Exercise ->
Start at the line with "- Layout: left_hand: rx" in the records below, stop at the line with "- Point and", and return every line in that span exactly, the two end lines included.

Dataset excerpts
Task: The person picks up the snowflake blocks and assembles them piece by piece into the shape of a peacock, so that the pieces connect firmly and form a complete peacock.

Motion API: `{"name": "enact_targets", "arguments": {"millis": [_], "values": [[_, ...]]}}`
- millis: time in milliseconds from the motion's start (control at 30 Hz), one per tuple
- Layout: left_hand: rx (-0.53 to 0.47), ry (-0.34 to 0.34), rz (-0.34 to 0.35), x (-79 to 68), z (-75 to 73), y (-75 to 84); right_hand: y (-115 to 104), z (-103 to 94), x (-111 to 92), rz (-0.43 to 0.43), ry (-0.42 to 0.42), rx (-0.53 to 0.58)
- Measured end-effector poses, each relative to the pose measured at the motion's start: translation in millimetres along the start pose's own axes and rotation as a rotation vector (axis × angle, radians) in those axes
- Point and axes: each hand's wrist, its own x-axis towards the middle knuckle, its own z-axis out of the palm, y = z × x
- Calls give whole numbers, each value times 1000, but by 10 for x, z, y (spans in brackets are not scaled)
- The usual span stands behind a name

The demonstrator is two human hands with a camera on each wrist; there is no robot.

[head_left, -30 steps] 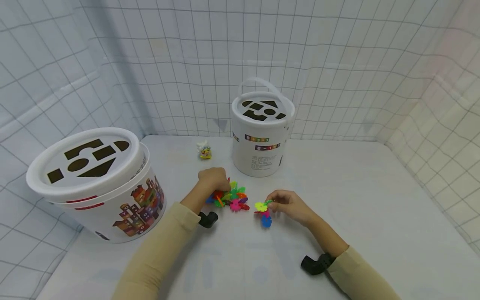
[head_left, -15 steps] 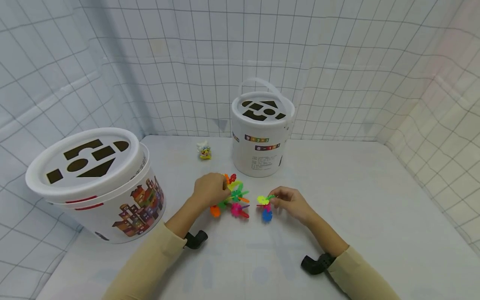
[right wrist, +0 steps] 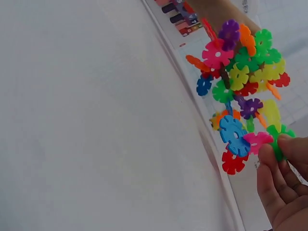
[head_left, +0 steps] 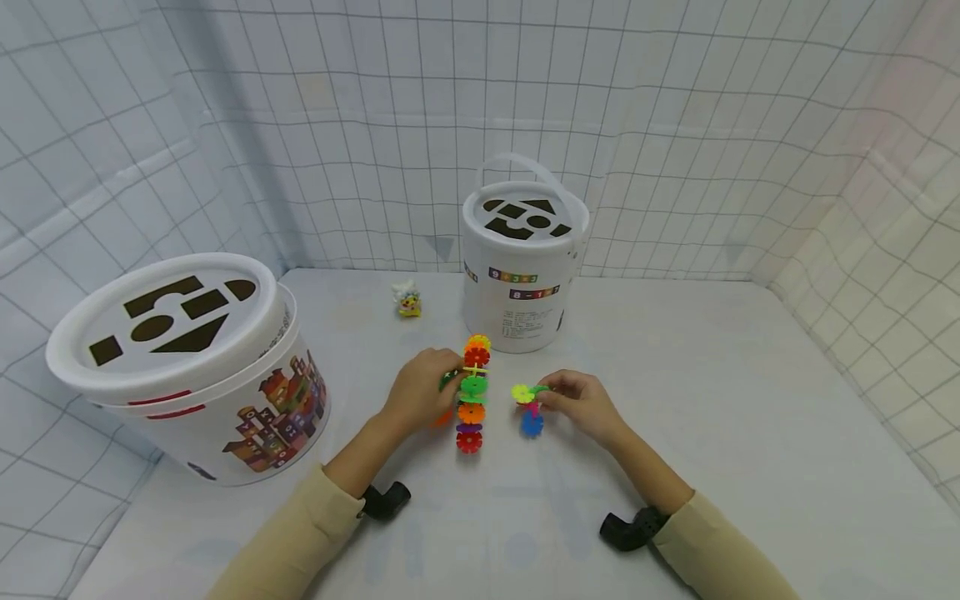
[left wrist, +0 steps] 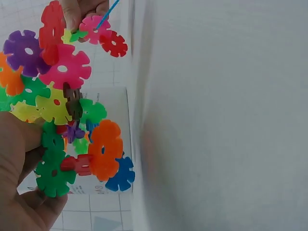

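A large cluster of interlocking snowflake discs (head_left: 472, 408), in many colours, stands edge-on to me as a narrow column. My left hand (head_left: 420, 387) holds it from the left side. In the left wrist view, thumb and fingers pinch a dark green disc (left wrist: 55, 178) at the cluster's edge. To its right, my right hand (head_left: 585, 406) holds a smaller cluster of snowflake discs (head_left: 532, 423), yellow, green, pink, blue and red. Thumb and fingertips pinch its green disc (right wrist: 288, 131) in the right wrist view. A small gap separates the two clusters in the head view.
Behind the hands stands a lidded white bucket (head_left: 521, 292) with a raised handle. A larger lidded bucket (head_left: 247, 408) is at the left. A small toy figure (head_left: 408, 300) sits further back on the white table (head_left: 675, 367). Grid-patterned sheeting (head_left: 375, 125) surrounds the table.
My left hand has turned the large cluster from a spread clump into a narrow column. The left hand shifted slightly towards me and back. The right hand and its small cluster have barely moved.
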Motion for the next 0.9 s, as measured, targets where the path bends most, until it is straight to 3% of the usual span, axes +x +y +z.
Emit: {"name": "enact_targets", "arguments": {"millis": [300,467,900], "values": [[-165,57,6,-57,96,-14,-79,213,-4,-124,112,-130],[-173,77,-1,-74,132,1,-111,255,3,-197,148,-224],[-164,105,16,-92,184,15,-93,266,-7,-262,136,-269]]}}
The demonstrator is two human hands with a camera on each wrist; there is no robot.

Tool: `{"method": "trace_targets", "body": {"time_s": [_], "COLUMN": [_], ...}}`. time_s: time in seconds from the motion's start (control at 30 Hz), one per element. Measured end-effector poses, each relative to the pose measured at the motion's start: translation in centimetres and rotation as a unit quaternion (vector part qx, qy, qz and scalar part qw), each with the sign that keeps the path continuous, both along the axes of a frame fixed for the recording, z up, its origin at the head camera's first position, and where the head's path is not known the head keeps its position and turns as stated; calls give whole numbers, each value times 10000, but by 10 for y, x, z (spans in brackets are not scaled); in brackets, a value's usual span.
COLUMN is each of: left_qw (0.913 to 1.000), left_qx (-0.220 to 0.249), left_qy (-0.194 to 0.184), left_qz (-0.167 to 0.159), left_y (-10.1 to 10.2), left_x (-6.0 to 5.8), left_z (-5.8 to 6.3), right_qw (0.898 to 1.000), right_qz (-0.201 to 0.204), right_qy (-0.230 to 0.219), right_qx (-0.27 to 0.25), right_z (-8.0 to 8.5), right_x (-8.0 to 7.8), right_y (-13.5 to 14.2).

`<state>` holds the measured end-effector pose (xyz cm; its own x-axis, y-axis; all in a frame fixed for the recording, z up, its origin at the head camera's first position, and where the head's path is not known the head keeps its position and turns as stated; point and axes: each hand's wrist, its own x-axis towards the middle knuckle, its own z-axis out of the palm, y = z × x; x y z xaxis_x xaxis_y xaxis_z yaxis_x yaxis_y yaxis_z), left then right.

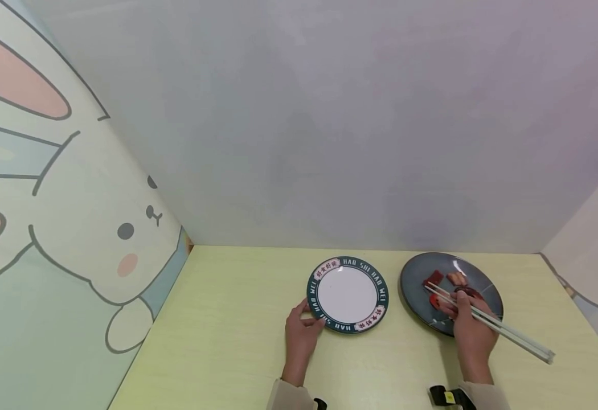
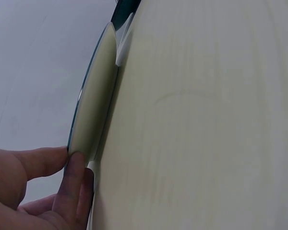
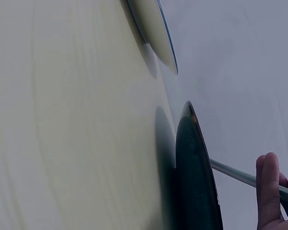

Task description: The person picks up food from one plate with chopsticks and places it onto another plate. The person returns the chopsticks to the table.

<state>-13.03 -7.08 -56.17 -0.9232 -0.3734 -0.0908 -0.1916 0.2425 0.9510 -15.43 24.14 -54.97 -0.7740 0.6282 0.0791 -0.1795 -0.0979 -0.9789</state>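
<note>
My left hand (image 1: 302, 333) pinches the lower left rim of a white plate (image 1: 347, 294) with a dark green lettered border. In the left wrist view, the thumb and fingers (image 2: 73, 179) grip that plate's edge from both sides. With my right hand (image 1: 472, 327) I hold a pair of pale chopsticks (image 1: 514, 334) over a dark plate (image 1: 417, 285). Their tips point at a dark red piece of food (image 1: 434, 278) on it. Beside that lie a pinkish piece (image 1: 457, 278) and a bright red round piece (image 1: 435, 300); my hand partly hides the food at the right.
Both plates are on a pale yellow table (image 1: 237, 319), the dark one right of the white one. A grey wall (image 1: 299, 142) rises behind the table's far edge. On the left stands a panel with a cartoon rabbit (image 1: 99, 228), and another pale panel (image 1: 596, 256) is at the right.
</note>
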Motion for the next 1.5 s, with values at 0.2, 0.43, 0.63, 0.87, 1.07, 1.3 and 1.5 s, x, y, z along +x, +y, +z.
{"method": "trace_targets", "body": {"time_s": [0.2, 0.43, 0.63, 0.87, 1.07, 1.3, 1.5], "left_qw": [10000, 10000, 10000, 9999, 9999, 9999, 10000], "left_qx": [-38, -42, -47, -49, -18, -20, 15], "left_qy": [-8, -28, -83, -115, -164, -144, -91], "left_qz": [9, -3, 13, 16, 0, -10, -32], "left_y": [0, 0, 1, 1, 0, -1, -1], "left_x": [1, 0, 0, 0, -2, -3, -1], "left_z": [-2, -1, 0, 2, 0, -2, -1], "right_qw": [9997, 9916, 9940, 9901, 9856, 9723, 9610], "right_qz": [108, 440, 597, 645, 866, 1069, 1332], "right_qy": [48, -107, 139, 333, 488, 359, 235], "right_qx": [223, 1208, 910, 1201, 1365, 2046, 2412], "right_z": [2, 4, 3, 2, 0, 2, 4], "right_x": [4, 11, 16, 20, 24, 29, 31], "right_y": [-3, -9, -17, -29, -36, -43, -46]}}
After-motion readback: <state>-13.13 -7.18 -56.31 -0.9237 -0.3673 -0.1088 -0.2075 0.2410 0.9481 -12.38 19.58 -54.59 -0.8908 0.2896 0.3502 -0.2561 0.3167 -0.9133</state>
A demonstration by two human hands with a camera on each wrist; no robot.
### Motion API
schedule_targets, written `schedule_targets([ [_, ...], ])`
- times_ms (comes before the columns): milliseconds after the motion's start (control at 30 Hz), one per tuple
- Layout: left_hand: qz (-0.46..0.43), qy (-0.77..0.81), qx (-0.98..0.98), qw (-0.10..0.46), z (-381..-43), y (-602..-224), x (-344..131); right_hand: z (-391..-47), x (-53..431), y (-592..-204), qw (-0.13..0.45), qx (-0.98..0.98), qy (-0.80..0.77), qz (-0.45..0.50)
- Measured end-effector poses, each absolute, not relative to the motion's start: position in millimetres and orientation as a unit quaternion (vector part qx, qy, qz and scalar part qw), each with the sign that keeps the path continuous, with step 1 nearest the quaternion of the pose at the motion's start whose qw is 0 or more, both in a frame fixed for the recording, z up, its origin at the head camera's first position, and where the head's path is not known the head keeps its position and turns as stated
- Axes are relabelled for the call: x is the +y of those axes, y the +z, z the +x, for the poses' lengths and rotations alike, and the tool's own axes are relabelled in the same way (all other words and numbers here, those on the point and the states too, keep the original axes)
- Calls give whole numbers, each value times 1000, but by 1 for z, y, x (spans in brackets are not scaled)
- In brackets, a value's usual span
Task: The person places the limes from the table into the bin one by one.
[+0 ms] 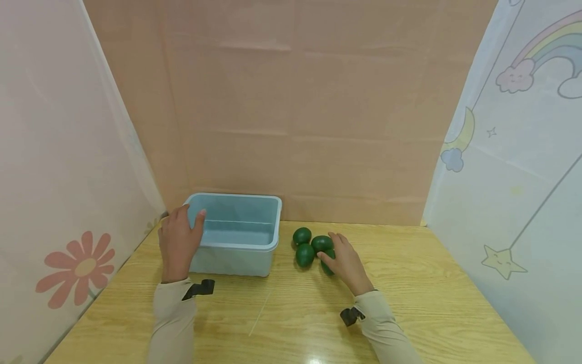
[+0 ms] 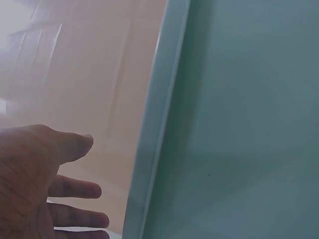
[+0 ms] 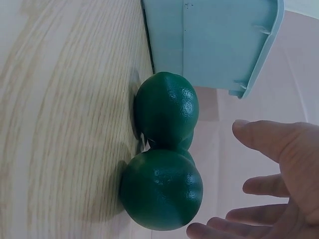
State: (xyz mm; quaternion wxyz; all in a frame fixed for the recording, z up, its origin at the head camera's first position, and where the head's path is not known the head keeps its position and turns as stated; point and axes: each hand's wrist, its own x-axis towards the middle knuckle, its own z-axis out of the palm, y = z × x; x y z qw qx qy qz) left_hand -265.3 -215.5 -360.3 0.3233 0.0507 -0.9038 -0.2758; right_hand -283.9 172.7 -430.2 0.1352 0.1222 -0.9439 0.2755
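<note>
Several dark green, glossy, oval fruits lie in a group on the table, right of a light blue plastic bin point(image 1: 229, 260). One fruit point(image 1: 302, 235) is at the back left, another point(image 1: 304, 256) in front of it. My right hand point(image 1: 344, 260) hovers over the right side of the group and partly covers the nearest right fruit point(image 1: 327, 267). Spread fingers and thumb show in the right wrist view, beside a fruit point(image 3: 162, 190) and apart from it. At the bin's left end is my left hand point(image 1: 177, 240), its fingers extended near the rim point(image 2: 149, 129).
The bin stands close to the tan back wall point(image 1: 291, 126), with its inner floor showing. Patterned side sheets point(image 1: 500, 202) border the wooden table point(image 1: 309, 323) on left and right. Each wrist carries a black camera mount point(image 1: 350, 316).
</note>
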Motion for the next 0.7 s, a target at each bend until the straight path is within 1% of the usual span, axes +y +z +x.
schedule_targets([
  [267,52,-268,-905,327,-264,-363,-219,-284,172,-432,130,-944,277,123],
  [700,60,-271,-911,304,-267,-368,-225,-284,173,-431,111,-945,284,120],
])
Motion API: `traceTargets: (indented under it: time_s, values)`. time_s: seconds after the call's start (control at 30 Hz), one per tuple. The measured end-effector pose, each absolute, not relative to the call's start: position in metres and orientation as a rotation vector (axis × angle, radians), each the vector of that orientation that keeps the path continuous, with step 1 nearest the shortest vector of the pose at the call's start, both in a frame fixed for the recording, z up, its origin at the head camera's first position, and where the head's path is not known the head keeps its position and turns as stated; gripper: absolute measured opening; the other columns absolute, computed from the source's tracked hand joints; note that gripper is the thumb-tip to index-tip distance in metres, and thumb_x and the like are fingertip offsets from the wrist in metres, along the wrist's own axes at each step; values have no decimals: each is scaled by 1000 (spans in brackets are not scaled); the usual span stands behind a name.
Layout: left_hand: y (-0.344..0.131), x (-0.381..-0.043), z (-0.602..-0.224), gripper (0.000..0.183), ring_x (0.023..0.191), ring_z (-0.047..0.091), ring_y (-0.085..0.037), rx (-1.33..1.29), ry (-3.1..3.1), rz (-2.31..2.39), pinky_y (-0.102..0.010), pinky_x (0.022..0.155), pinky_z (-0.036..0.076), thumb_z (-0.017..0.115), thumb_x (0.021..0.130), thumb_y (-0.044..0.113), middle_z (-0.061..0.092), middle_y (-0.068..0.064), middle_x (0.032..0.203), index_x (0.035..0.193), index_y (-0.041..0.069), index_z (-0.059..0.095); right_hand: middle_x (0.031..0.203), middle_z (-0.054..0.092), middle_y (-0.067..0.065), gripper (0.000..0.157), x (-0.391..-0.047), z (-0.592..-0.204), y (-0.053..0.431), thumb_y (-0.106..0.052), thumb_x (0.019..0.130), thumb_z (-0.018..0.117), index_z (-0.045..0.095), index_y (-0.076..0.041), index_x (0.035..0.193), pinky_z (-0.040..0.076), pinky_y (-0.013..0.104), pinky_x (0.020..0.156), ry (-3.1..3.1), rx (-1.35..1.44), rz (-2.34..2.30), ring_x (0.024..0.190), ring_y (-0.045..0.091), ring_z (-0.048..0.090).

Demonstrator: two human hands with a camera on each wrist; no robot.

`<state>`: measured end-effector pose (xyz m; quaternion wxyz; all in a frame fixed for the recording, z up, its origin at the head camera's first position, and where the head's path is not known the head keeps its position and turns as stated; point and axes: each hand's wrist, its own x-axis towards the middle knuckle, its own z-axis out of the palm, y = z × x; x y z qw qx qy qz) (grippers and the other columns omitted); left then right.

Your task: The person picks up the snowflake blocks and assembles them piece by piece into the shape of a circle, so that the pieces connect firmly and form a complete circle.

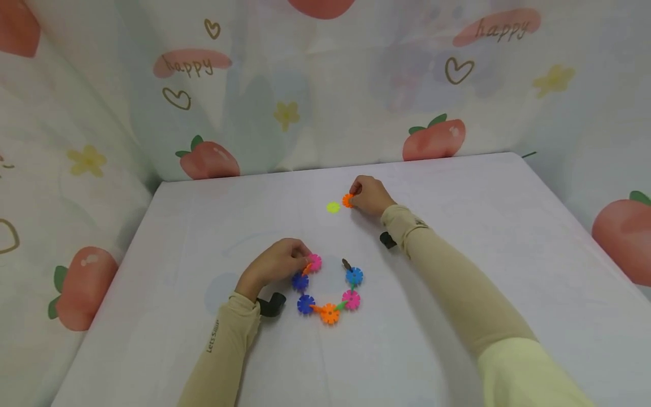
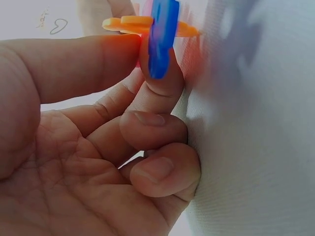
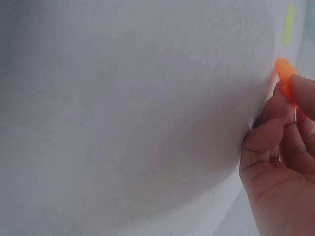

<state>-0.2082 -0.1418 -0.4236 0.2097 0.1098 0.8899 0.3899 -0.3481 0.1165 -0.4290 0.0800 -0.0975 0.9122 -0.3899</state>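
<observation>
My left hand [image 1: 278,261] pinches the end of a curved chain of notched plastic discs, at a pink disc [image 1: 316,262]. Close by its fingertips, an orange disc [image 2: 135,21] crosses a blue disc [image 2: 165,34] in the left wrist view. From there the chain bends round through blue, orange, pink and light blue [image 1: 354,276] discs to a brown one [image 1: 346,264], with a gap between its two ends. Farther back, my right hand [image 1: 373,195] holds a loose orange disc [image 3: 284,73] between thumb and fingers, low over the table. Just left of it lies a yellow-green disc [image 1: 333,207].
The discs are on a table with a white cloth [image 1: 168,339]. A patterned curtain [image 1: 346,85] stands along its back and both sides. Black wrist cameras [image 1: 272,305] show beside both sleeves.
</observation>
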Motion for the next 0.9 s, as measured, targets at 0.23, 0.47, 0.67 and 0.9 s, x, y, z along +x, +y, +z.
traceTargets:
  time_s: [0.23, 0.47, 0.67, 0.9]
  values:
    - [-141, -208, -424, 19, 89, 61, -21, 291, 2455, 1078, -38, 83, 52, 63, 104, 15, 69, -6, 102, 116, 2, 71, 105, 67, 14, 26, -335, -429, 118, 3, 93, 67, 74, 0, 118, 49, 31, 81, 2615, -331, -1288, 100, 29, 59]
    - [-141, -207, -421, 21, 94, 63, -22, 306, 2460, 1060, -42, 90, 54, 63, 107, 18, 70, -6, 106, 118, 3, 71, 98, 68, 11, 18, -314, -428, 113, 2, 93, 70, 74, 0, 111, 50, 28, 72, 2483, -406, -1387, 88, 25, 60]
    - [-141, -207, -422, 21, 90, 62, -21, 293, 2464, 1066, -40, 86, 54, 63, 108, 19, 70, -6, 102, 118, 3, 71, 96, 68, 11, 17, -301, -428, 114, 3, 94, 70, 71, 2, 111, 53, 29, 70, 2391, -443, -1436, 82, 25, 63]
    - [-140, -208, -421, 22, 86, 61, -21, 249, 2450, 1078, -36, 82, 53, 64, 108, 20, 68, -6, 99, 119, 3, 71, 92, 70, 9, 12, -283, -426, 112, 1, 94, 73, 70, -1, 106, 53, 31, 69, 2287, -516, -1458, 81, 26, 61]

Answer to this exercise ->
- Layout: left_hand: rx (-0.53 to 0.47), ry (-0.34 to 0.34), rz (-0.34 to 0.35), x (-79 to 68), z (-75 to 73), y (-75 to 84); right_hand: y (-115 to 104), z (-103 to 94), x (-111 to 92), rz (-0.43 to 0.43), ry (-0.42 to 0.42), rx (-0.53 to 0.58)
- Measured end-effector poses, each relative to the pose measured at the motion's start: translation in millimetres along the start pose's own axes and rotation as a rotation vector (axis × angle, radians) in those axes
- Point and axes: each hand's wrist, its own x-axis towards the middle knuckle, its own z-axis out of the palm, y = z × x

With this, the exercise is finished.